Wilson’s rationale is “Good farmers look after their stock well – it is their greatest asset – and give the butcher excellent meat.” He goes on to say, “I would like to see more businesses follow a model of animals being reared and sold by the one owner, who is then more responsible for the wellbeing of the stock”.
Profound logic and as with all produce, the answer lies in going back in time for the benefit of our future and sustainable farming will only be achieved by going back to the ancient methods of agriculture.
The Ginger Pig Meat Book has all the necessary if not fascinating facts on meat, poultry and game, how they are raised, the best breeds, the different cuts, strategically how to prepare different cuts for cooking and most importantly what is in season and best to be on your table with a month to month insight on what happens at the Ginger Pig farms.
Indeed, this approach sets this book apart from others; to go back to our roots and pragmatically cook what is seasonal and obviously what is in good supply and generally in sync with the weather, or seasons as it were.
There is brilliant ‘Farm’ recipes detailed month by month that have me yearning to live in a country with true seasons and great produce – “September: Braised Spanish pork with muscatel raisins, Peasant rabbit paella – October: Sausage and butterbean pot, Slow-roast shoulder of lamb – November: Boned and rolled fennel-stuffed chump of pork, Mutton shepherd’s pie – December: Braised oxtail, Citrus roast festive turkey – and many more dishes that are all perfect for the home cook; user-friendly simple in method yet wonderfully wholesome and tasty.
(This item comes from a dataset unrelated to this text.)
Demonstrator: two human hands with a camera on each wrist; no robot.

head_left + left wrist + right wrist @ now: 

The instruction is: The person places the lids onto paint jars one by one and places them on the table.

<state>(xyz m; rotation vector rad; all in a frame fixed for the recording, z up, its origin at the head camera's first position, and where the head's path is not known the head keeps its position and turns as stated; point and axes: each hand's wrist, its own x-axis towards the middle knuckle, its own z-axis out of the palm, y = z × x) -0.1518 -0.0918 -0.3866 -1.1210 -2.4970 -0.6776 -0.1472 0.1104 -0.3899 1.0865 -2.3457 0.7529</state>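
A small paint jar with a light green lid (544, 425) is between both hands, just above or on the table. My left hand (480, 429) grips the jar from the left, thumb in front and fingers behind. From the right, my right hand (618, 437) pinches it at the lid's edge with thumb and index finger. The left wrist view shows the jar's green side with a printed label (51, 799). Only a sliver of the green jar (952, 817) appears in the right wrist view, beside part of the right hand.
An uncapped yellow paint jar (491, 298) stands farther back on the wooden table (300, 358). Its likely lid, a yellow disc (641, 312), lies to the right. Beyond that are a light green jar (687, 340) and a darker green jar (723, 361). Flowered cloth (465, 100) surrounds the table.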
Each recipe is well-detailed in ingredients and method, and there is a very useful section on accompaniments and kitchen tips.
It is a beautifully bound, plain brown-covered book on recycled paper adding a butchers feel to it, along with great down on the farm pictures and precise step by step photo-instructions for preparations and the finished dishes.
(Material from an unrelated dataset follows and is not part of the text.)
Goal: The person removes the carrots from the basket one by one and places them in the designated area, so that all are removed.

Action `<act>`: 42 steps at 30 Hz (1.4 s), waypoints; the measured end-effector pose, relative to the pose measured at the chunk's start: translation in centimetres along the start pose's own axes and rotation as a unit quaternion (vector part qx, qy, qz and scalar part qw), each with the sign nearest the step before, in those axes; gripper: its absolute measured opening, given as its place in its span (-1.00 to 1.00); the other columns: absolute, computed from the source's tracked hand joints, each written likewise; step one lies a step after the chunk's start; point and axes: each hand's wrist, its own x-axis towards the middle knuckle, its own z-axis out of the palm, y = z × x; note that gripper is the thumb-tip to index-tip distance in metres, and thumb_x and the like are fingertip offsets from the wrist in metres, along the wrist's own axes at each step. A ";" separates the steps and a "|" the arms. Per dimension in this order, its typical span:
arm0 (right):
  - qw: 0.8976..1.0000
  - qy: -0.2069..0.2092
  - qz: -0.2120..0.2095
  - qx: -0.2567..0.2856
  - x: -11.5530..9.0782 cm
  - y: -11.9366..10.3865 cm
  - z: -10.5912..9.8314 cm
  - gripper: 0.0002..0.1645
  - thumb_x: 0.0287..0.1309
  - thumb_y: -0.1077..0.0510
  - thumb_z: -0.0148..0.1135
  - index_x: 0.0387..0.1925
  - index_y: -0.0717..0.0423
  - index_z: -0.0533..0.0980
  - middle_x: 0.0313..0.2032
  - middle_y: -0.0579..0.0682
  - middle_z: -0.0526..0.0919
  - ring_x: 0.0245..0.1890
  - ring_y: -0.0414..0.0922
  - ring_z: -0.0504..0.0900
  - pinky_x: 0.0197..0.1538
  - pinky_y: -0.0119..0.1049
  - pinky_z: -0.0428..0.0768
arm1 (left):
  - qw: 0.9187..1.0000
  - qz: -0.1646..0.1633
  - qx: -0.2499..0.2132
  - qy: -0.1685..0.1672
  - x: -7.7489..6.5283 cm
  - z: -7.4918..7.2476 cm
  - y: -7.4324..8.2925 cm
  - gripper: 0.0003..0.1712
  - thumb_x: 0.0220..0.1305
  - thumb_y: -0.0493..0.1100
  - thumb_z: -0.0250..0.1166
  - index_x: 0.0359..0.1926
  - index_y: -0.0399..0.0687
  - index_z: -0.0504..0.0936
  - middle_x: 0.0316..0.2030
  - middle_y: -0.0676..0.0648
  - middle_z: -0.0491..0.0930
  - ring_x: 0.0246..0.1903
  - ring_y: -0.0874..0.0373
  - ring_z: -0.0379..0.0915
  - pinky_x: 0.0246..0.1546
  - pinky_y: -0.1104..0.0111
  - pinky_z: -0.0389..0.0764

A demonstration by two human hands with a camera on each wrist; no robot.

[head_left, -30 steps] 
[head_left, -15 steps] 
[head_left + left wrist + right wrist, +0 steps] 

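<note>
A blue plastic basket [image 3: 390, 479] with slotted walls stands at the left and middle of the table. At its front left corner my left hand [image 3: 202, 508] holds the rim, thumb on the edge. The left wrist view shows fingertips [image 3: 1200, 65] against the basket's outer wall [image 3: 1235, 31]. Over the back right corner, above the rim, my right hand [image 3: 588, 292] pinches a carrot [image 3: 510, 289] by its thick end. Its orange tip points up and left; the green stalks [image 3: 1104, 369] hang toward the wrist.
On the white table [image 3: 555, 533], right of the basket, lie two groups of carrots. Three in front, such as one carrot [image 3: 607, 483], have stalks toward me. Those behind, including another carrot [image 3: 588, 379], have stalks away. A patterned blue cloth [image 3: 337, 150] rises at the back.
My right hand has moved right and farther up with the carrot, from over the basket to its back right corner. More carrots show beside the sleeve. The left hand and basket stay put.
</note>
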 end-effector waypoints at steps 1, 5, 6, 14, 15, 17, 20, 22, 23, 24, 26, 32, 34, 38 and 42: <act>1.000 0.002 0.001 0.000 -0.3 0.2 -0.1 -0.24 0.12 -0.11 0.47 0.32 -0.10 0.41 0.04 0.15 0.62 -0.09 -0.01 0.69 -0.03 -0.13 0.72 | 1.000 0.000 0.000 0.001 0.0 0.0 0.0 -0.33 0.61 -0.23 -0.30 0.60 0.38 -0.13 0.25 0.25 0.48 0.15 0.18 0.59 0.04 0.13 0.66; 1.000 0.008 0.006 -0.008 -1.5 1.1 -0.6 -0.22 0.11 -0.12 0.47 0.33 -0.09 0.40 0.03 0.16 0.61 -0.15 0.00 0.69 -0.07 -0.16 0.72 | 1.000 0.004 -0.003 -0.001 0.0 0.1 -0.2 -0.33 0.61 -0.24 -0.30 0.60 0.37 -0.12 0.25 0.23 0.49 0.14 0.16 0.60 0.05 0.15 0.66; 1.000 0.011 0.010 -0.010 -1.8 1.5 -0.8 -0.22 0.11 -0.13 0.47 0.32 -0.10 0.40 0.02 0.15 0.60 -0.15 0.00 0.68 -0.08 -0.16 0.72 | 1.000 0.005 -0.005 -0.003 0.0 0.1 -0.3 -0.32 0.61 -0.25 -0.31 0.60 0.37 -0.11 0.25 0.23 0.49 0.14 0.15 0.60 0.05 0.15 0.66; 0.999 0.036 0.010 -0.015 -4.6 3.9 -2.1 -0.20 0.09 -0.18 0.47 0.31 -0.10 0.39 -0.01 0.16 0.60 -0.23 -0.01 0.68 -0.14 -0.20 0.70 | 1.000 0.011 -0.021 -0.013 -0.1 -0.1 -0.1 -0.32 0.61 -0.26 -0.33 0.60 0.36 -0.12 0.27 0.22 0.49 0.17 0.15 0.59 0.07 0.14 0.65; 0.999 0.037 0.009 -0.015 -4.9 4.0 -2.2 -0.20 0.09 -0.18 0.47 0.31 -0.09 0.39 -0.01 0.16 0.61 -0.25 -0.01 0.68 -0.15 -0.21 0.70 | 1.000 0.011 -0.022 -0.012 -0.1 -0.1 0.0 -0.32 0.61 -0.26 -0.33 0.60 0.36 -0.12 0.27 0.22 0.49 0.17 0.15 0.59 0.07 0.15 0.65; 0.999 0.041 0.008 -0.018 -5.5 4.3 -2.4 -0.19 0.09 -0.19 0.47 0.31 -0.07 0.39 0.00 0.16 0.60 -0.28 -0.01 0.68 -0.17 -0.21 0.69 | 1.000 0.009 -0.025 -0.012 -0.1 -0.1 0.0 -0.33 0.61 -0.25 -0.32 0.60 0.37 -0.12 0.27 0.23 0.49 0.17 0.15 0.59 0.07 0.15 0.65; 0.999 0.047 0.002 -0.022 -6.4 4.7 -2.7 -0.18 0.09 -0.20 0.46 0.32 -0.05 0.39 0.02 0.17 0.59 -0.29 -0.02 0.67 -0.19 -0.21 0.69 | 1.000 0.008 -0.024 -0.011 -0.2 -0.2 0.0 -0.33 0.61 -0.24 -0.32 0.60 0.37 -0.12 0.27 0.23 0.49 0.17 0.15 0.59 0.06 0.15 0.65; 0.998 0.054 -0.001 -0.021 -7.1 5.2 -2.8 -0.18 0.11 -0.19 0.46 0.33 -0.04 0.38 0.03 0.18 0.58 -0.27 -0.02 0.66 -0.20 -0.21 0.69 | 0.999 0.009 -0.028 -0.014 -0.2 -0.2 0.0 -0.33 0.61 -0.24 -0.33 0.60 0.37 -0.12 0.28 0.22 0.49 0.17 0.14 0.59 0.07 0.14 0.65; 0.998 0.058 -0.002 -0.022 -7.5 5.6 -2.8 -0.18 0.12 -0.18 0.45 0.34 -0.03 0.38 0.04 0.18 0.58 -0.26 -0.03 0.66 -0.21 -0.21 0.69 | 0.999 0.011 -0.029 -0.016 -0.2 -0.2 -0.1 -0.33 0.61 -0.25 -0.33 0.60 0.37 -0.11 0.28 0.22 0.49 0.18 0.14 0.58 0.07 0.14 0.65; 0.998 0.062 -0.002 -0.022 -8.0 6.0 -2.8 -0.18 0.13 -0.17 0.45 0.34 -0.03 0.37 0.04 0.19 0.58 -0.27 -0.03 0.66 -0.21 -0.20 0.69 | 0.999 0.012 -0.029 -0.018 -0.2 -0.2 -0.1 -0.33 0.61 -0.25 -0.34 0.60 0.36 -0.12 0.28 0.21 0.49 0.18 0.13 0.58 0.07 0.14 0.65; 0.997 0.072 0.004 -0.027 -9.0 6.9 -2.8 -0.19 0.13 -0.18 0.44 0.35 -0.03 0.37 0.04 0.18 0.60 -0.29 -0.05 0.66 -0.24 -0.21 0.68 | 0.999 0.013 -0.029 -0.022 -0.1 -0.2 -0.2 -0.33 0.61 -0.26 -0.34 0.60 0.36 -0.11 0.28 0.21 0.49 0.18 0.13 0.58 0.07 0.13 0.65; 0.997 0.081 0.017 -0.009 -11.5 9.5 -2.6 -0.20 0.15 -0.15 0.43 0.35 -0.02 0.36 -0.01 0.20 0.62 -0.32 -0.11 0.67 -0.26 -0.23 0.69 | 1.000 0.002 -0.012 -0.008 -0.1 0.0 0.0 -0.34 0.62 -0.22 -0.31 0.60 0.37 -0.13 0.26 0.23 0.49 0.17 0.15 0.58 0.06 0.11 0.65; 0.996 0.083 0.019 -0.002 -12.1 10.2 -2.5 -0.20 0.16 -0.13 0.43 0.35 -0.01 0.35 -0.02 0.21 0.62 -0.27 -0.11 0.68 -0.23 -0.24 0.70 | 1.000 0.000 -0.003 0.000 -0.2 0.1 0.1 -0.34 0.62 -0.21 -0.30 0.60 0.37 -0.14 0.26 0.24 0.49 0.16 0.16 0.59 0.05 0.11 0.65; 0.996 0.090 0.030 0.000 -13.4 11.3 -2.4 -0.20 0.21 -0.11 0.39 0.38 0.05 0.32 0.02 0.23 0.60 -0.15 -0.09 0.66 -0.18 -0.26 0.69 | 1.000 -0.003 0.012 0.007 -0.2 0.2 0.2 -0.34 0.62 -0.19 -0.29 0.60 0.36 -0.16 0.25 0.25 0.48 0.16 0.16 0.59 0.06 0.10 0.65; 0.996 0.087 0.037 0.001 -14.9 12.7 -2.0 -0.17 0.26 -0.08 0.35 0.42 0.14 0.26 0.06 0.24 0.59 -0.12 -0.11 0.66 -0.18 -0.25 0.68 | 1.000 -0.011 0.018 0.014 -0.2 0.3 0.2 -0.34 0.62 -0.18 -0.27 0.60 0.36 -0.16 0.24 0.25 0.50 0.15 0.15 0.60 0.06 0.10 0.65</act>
Obviously the book has a more relevance to the United Kingdom and the Northern Hemisphere seasons, although this is easily adapted to the Southern Hemisphere. And yes, the Ginger Pig butcher has stores only in London (five of them now) although you can order online for delivery anywhere in the UK – their website is amazing with screeds of information http://www.thegingerpig.co.uk/
However, as a reference to meat, poultry and game and a recipe book, Ginger Pig Meat book is an invaluable addition to your cooking library, no matter where you live on this planet and an inspiration to all that enjoy good, wholesome food.
I am personally going to work through all the recipes and seasons, masquerading autumn and spring in the tropics here in Singapore.